The Final Silence by Stuart Neville
Soho Press, Inc., $26.95, 340 pages, ISBN 978-1-61695-548-9
If you think about it, all of us have two faces. The first is the one we show to the world and the second is our private self—the inner person—the person we truly are, where our secret interests lie. Usually they’re harmless enough . . . a dedicated coin or stamp collector for instance, maybe an interest in a specific subject, genealogy or the Civil War for example . . . but there’s a dark side too, drinking or drug addiction for instance. Maybe something worse. Spousal abuse. Gambling. Self Mutilation. The list is endless and inventive, as unlimited as all of human imagination and as deep as the depths of human depravity.
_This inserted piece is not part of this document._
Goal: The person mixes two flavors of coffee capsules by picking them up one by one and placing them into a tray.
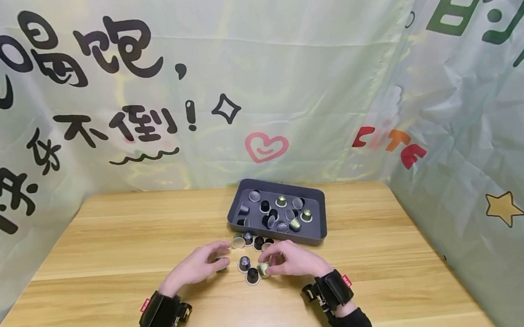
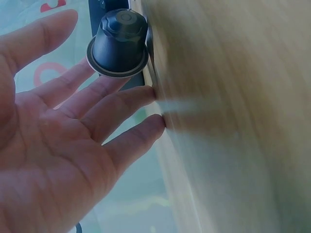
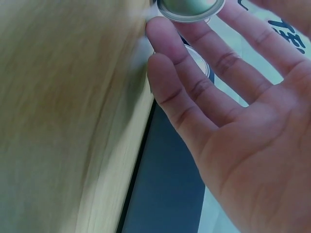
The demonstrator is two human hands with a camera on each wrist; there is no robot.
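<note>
A: Head view first. Report hands.
B: See left hand on left side of loose capsules, fingers extended and slack, thumb spread away from them. See right hand opposite, fingers bent, thumb and index on either side of light green capsule.
A: Gripping or not?
B: Left: not clasping anything. Check left wrist: dark capsule just by index and middle fingertips, visible gap to thumb. Right: can't tell. Check right wrist: light green capsule cut off by top edge, thumb tip out of frame, no confirming a pinch.
A: Left fingertips vs table?
B: Ring and little fingertips right at wood, per left wrist.
A: Between hands?
B: Count two dark ones, both standing lid-down: farther upright capsule, nearer upright capsule. Very close together.
A: Beyond those?
B: Short row just in front of grey tray: pale capsule, bluish capsule, black capsule, plus another partly covered by right hand.
A: Tray contents?
B: Mixed bunch, some upright, some tipped. Note upright green capsule near right end, tilted green capsule beside.
A: Backdrop?
B: Printed cloth, pink heart above tray.
</note>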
Now, in a masterly psycho-thriller from one of my favorite Irish writers, comes a neo-noir work of exceptional talent that takes a head-on, close examination of just such a taboo subject.
The Final Silence, by Stuart Neville takes place in Belfast, Northern Ireland. It begins when Rea Carlisle, the daughter of a rising political star named Graham Carlisle, inherits a house with a locked room from an uncle she never knew. After disposing of all the accumulated junk in the rest of the house, she forces open the locked room and discovers that it contains only a desk, a chair and a large scrapbook full of macabre souvenirs—fingernails, locks of hair—and a catalog of victims, all of whom have been murdered. Rea wants to take it to the police, but her father stops her, claiming he’ll be hurt by the revelation in the coming election and lose his position. Rea turns to a disgraced police inspector named Jack Lennon for help. But Lennon himself becomes the lead suspect in a murder investigation and the hunt takes several grisly turns, each one leading Lennon deeper into a past that’s ever closer to ‘The Troubles’ in Northern Ireland’. The drama, pacing and language all combine to make for a relentless story . . . one you’ll not want to stop reading! If you have any interest in modern Irish history or The Troubles, as the sectarian violence of the ‘70s, ‘80s, and ‘90s came to be known, I’d suggest reading this and Neville’s other works, especially The Ghosts of Belfast, which is about an ex-IRA hitman.